El propósito general es sacar a la luz determinados aspectos éticos de dos de nuestras prácticas epistémicas cotidianas más elementales: la de transmitir conocimiento a otros mediante el testimonio y la de dar sentido a nuestras experiencias sociales. Como los rasgos éticos en cuestión nacen de la actuación del poder social en las interacciones epistémicas, revelarlas supone también dejar al descubierto una política de las prácticas epistémicas. En el contexto de la epistemología angloestadounidense no suelen aparecer ideas que presagien la politización de nuestra forma de concebir nuestras relaciones epistémicas (ideas como la de que la confianza epistémica podría guardar una relación incontrolable con el poder social, o que la desventaja social puede dar como resultado una desventaja epistémica injusta). Tal vez no aparezcan porque se las supone aliadas necesarias de la perspectiva relativista de la que fue apoteosis la posmodernidad, o quizá tan solo porque el marco teórico del individualismo y la idealización racional obligatoria que la tradición epistemológica ha creado para sí misma dificulta mucho ver qué influencia podrían tener este tipo de cuestiones sobre la epistemología propiamente dicha. Con independencia de cuál sea la explicación, una de las fuerzas motrices de este libro es que la epistemología, tal como se ha desarrollado tradicionalmente, se ha visto empobrecida por la ausencia de algún marco teórico conducente a revelar los aspectos éticos y políticos de nuestra conducta epistémica. En el seno de la tradición anglo-estadounidense, la epistemología feminista ha sido más bien una voz solitaria por su valiente insistencia en este aspecto, aunque confío en mostrar que una epistemología de la virtud nos brinda un dialecto epistemológico general con el que se pueden analizar estas cuestiones de manera muy fructífera.

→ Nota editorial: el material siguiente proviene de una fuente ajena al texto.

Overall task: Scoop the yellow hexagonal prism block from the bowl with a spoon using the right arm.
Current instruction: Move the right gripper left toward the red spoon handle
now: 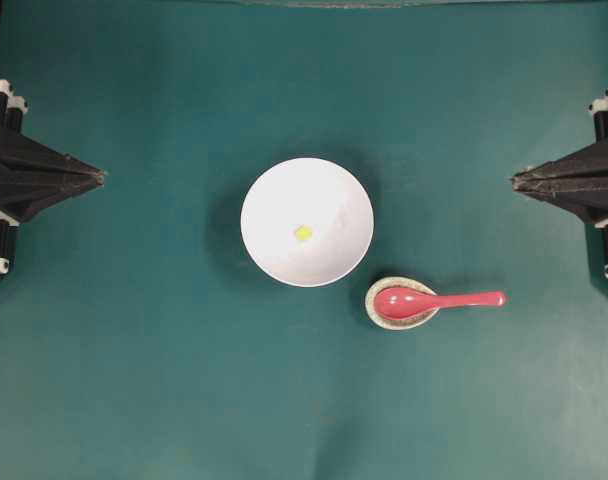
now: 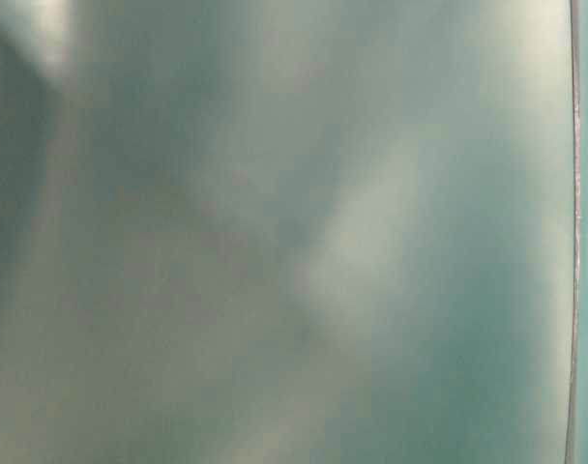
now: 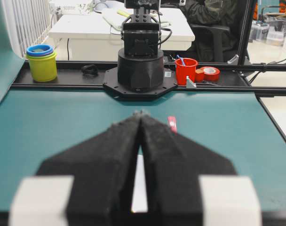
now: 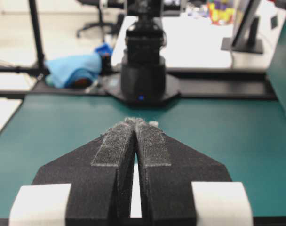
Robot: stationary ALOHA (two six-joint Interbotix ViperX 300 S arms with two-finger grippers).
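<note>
teal cloth covers the table (image 1: 134, 380), and at its left edge the left tool (image 1: 96, 178) rests with its jaws pressed together on nothing. right of it, near the middle, the bowl (image 1: 269, 190) holds the yellow hexagonal prism block (image 1: 303, 233) on its floor, a little left of centre. just right of the bowl and nearer, the spoon (image 1: 434, 299) lies with its scoop in a speckled spoon rest (image 1: 376, 312); its long axis runs left to right, scoop toward the bowl, handle tip pointing at the right arm's side. the right tool (image 1: 516, 181) is closed, empty, well apart from the handle. the likely trouble: the handle is slim and glossy, so a pinch could slip or tip the spoon off the rest, and the tiny block could skid away from the scoop.
</note>
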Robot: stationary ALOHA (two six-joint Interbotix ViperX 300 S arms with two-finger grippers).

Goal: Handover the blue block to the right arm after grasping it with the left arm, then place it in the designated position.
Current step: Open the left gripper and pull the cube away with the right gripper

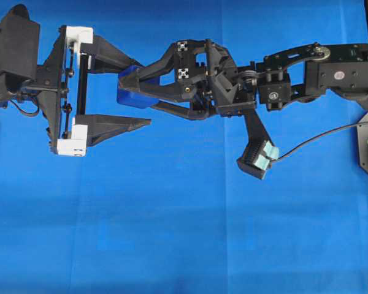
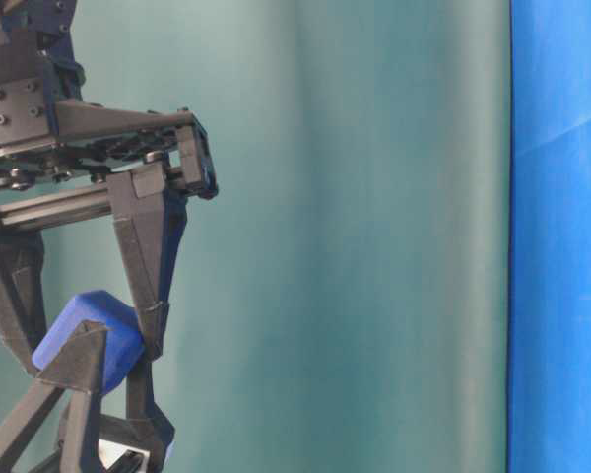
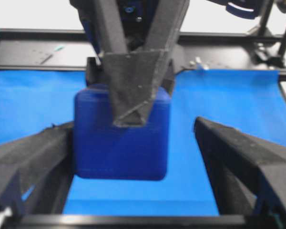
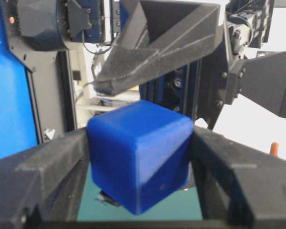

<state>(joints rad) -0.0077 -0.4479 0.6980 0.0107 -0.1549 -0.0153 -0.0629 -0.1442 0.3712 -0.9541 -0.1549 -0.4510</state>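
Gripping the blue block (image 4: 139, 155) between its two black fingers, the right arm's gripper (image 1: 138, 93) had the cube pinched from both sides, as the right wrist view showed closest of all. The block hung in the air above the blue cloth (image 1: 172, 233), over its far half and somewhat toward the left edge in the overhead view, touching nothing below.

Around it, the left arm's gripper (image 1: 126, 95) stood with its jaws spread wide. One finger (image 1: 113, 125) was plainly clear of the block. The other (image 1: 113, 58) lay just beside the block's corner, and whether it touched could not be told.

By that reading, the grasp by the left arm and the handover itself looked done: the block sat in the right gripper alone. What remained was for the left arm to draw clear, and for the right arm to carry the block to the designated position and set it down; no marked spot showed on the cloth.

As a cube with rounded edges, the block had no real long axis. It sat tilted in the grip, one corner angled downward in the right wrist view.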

En la ética podemos encontrar un punto ciego semejante, pues también es una pena que la ética no haya incluido en su ámbito de estudio nuestra conducta epistémica. Sin embargo, en el caso de la ética, la falta de atención a los aciertos y errores de nuestra vida epistémica parece más contingente y no conducente a la formulación de un apunte diagnóstico especial, más allá del comentario general de que ha sido una preocupación histórica de segundo orden. Comoquiera que haya sucedido, dados los antecedentes tradicionales este libro no es ni una obra estrictamente de ética, ni una obra estrictamente de epistemología; más bien, redefine una franja de terreno fronterizo entre ambas regiones de la filosofía.
Una bibliografía filosófica que, sobre todo para muchas filósofas feministas, sí parecía augurar un espacio teórico en el que investigar la ética y la política de nuestras prácticas epistémicas fue la del posmodernismo. Uno de los atractivos fundamentales del pensamiento filosófico posmodernista fue que anclaba con solidez la razón y el conocimiento en el contexto del poder social. Las preocupaciones tradicionales por la autoridad de la razón adquirieron un nuevo contexto teórico, en apariencia radicalizador, en el que se las podía hacer evolucionar en una clave más política. Pero todo resultó ser en buena medida una vana esperanza, pues el sesgo extremista de gran parte de los escritos posmodernistas condujo a menudo al reduccionismo y la fuerza motriz subyacente tras el espíritu posmodernista emergió más bien como una desilusión ante unos ideales de razón insostenibles que como una voluntad real de explicar las interacciones de la justicia y la injusticia en la urdimbre de la razón con el poder social.1 La desconfianza hacia la categoría de la razón per se y la tendencia a reducirla a una actuación del poder se anteponen en realidad a las preguntas mismas que es necesario formular acerca de cómo afecta el poder a nuestra actuación como sujetos racionales, pues erradica o al menos oscurece la distinción entre lo que podemos pensar con la razón y lo que las meras relaciones de poder obran sobre nuestro pensamiento. Si nos interesa indagar qué forma adoptarían las cuestiones de la justicia en relación con nuestras prácticas epistémicas, la tendencia reduccionista oscurece las fundamentales diferencias entre, pongamos por caso, rechazar la palabra de alguien por una buena razón y rechazarla por simples prejuicios. De este modo, lejos de inaugurar un espacio teórico en el que explorar las cuestiones de la justicia y el poder en las prácticas epistémicas, el posmodernismo antepuso de hecho este tipo de preguntas y, por tanto, lo que tenía que decir de relevancia epistemológica no condujo en última instancia a adoptar una orientación progresista en absoluto, sino que, si acaso, se orientó hacia el conservadurismo.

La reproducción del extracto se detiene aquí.